Tips to help develop word awareness
A good word awareness (receptive and expressive language) is a key phonics skill.
Helping a child build their vocabulary (word awareness – receptive & expressive language) is vital if they are to continue to develop good communication skills. Talking, explaining, sharing and playing are all important as well as making sure that you pronounce words clearly and correctly for a child to hear. A child may not have developed all the skills needed to copy you accurately but they will store the sound pattern information for later use. The more they hear the correct sound patterns the sooner they will start to use them themselves.
Receptive and expressive language
Receptive language is how we take in and understand language; it is what we hear, see and read. This also includes body language and environmental clues. All these elements help us to interpret the situation and give meaning, so that we can understand what is needed or required of us. We do not need to be able to produce language to receive and understand it, so infants and toddlers understand far more than they can express (expressive language).
Our understanding through receptive language enables us to communicate, socialise and comprehend instructions, different situations and scenarios.
Expressive language is our ability to put our thoughts, needs and wants into words and sentences in a way that makes sense and is grammatically correct. A baby’s expressive language to begin with is based on cries and gestures moving to sound making, combined with gestures and their body language.
We use this expressive language when we speak and write. Even when babies and toddlers move to speaking words, they have a limited vocabulary which is why they can get frustrated when we do not understand them.
How to develop word awareness
Phonological Awareness Stages 1, 2, & 3 (Birth to 4 years)
● Playing tapes or CDs of nursery rhymes and children's song are good for helping your child to make the distinction between the music and words (language used) in them. It is a good idea to practise this skill when there are no other noise distractions.
● When your child points at something tell them the name of the object, for example if they point at an apple, say “Apple”.
● Try to use the new word in context regularly as repetition of the word will help your child to remember it and reinforce the meaning of the word.
● Try playing some action songs and rhymes to help your child learn the actions for the rhyme, then let them have a go on their own. Watch them to see if they can do some of the actions at the right time in the song, to see if they are listening for the right cue words. If they are struggling, explain they have to wait for certain words and show them what to do and when to do it.
● If they are trying to say a word, let them finish and then say it back to them clearly and correctly.
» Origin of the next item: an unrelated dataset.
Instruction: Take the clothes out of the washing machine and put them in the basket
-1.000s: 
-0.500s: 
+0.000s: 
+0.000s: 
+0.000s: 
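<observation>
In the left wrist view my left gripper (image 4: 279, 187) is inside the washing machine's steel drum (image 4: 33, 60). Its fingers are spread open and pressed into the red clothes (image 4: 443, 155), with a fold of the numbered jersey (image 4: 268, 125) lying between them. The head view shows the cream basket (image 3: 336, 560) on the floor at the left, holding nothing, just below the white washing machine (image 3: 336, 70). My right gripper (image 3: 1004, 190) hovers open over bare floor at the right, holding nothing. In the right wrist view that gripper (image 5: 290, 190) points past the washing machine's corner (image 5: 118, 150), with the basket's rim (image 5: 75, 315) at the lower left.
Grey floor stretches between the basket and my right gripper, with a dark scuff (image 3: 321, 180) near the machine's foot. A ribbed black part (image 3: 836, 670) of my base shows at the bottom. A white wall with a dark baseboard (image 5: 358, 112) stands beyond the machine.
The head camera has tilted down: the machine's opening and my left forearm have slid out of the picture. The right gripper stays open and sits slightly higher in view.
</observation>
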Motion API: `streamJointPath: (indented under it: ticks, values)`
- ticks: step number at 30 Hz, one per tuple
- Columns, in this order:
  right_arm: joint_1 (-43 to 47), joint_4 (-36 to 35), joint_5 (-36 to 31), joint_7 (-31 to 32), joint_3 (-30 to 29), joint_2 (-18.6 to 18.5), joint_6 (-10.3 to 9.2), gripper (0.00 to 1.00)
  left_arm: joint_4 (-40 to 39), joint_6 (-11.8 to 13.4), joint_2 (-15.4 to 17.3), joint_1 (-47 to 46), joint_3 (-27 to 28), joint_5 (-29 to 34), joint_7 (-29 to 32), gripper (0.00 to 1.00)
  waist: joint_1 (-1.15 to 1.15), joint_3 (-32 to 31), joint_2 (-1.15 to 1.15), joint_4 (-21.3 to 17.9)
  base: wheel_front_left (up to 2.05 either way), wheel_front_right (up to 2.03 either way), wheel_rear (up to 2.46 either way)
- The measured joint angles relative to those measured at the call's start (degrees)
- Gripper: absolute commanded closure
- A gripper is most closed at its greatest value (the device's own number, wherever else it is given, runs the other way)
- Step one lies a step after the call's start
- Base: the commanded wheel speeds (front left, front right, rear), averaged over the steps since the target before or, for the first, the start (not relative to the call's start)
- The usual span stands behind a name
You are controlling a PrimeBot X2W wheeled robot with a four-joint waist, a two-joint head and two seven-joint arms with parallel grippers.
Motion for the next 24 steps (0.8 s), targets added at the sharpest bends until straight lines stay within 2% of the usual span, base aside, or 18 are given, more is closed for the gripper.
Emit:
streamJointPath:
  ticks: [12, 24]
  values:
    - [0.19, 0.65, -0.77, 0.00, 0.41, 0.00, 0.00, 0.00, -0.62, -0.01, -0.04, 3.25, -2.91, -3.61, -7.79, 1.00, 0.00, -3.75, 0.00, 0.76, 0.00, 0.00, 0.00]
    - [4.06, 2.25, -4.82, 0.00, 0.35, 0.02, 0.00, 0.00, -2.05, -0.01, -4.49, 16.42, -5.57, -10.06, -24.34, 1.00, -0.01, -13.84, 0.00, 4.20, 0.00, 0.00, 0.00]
Do not make them repeat it back to you, they may choose to do so but make it their choice.
● Repeat and expand on what your child says, so if they say "Dog!" you may say "A big dog!" This also helps them to develop an understanding of sentence structure.
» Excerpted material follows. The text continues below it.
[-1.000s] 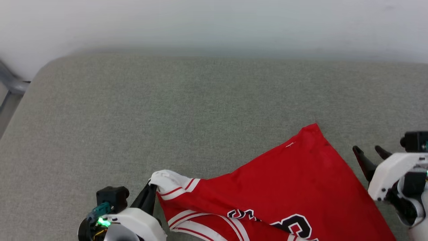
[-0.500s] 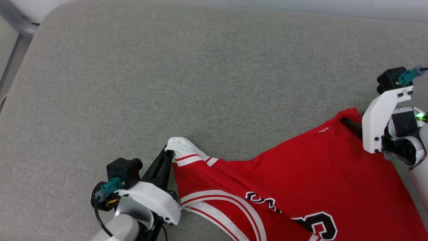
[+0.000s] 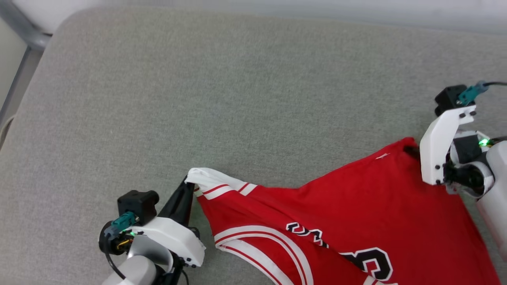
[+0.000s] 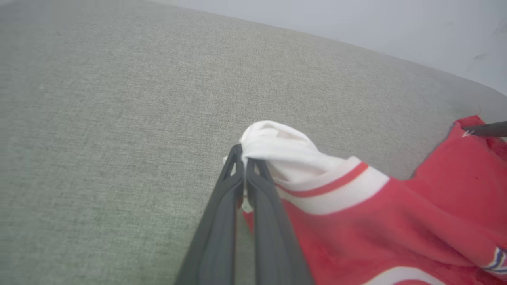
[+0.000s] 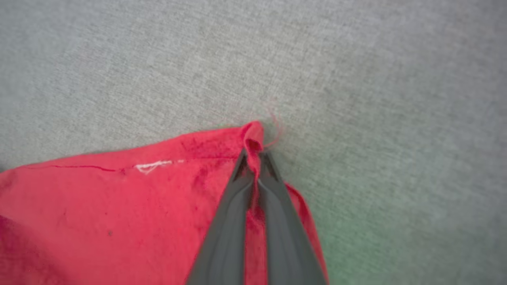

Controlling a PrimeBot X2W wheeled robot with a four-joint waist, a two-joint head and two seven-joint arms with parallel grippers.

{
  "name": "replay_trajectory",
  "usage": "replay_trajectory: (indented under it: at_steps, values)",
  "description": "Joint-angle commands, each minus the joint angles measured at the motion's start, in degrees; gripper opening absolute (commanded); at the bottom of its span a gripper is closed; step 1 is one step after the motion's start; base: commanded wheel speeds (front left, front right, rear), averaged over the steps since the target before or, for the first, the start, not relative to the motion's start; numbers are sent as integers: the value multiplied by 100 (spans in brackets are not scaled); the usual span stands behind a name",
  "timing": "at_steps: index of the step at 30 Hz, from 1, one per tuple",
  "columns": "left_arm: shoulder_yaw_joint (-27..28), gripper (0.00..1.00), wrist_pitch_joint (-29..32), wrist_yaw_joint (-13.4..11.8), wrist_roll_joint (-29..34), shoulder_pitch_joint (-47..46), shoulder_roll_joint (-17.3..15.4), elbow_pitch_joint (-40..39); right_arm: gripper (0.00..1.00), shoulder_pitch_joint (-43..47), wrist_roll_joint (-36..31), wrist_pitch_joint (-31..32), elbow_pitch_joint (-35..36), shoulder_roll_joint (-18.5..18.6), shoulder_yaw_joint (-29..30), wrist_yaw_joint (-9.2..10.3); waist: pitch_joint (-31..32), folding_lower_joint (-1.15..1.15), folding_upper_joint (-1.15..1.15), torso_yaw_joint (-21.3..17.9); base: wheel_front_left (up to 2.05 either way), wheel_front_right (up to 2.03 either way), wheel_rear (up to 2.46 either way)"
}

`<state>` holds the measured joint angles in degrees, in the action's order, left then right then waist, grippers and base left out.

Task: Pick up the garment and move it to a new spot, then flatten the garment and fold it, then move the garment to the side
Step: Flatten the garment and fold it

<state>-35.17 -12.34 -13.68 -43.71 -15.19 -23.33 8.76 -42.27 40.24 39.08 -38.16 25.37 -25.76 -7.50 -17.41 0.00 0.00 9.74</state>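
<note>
Garment (image 3: 348, 213): one; left end effector (image 3: 191, 186), right end effector (image 5: 255, 152) pinch it.

Red garment (image 3: 356, 213), seemingly stretched flat

Thin red cloth on a coarse grey weave.
The shirt (image 3: 356, 206) is thin, soft, smooth fabric, nearly matt, with a flat black print. The cushion (image 3: 198, 99) under it is rough, matt woven upholstery. At 7 o'clock, the left gripper (image 3: 189, 184) has matt dark fingers (image 3: 178, 204), plastic or perhaps rubber, and a smooth, glossy white plastic shell (image 3: 174, 239).
</note>
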Motion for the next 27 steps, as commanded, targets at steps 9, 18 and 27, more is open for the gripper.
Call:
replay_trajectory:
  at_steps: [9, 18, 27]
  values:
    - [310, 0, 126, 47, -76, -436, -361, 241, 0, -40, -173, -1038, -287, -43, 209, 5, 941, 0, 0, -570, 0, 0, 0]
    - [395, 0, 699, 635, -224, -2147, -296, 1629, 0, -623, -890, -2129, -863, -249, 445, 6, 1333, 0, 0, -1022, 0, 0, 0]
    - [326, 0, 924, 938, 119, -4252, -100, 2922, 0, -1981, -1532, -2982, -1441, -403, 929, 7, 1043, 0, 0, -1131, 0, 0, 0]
● Nursery and silly rhymes are great ways to introduce your child to rhyming sounds and increase sound play in words.
● Finger rhymes, such as 'Round and Round the Garden', 'Pat-a-cake' and 'Incy Wincey Spider' and action songs encourage your child to interact with words, the sounds within them and the rhythms they create. 'Row, Row Your Boat' is a lovely whole body movement song that encourages a rhythmic whole-body motion, which babies and toddler enjoy (as well as the adults).
● Sharing and talking about the books you are reading helps to build word knowledge, as you point to the pictures, picking out different objects. Reading out aloud helps to introduce your child to words that they may not experience in their everyday talk. This helps to expose them to new vocabulary and the sounds to be found in those words.
Phonological Awareness Stages 2, 3 & 4 (2 years to 5 years)
● Introducing and playing sorting games helps your child to build a mental filing cabinet system of categories, this helps them to remember and learn the meaning of words. Start by introducing simple categories of everyday items like food or clothes as their vocabulary increases categories such as colour, size and texture become more appropriate.
● Reading aloud poems and story books with strong rhyme elements, like those found in Dr. Seuss books, help introduce the new words and rhyming sounds in words.
● Try exaggerating the rhyming words to help highlight the sound patterns, making it easier for your child to tune into them.
● Singing often slows down our pronunciation of words, helping your child to pick out unusual or rhyming sound patterns. As with reading aloud it can introduce a wider vocabulary to your child.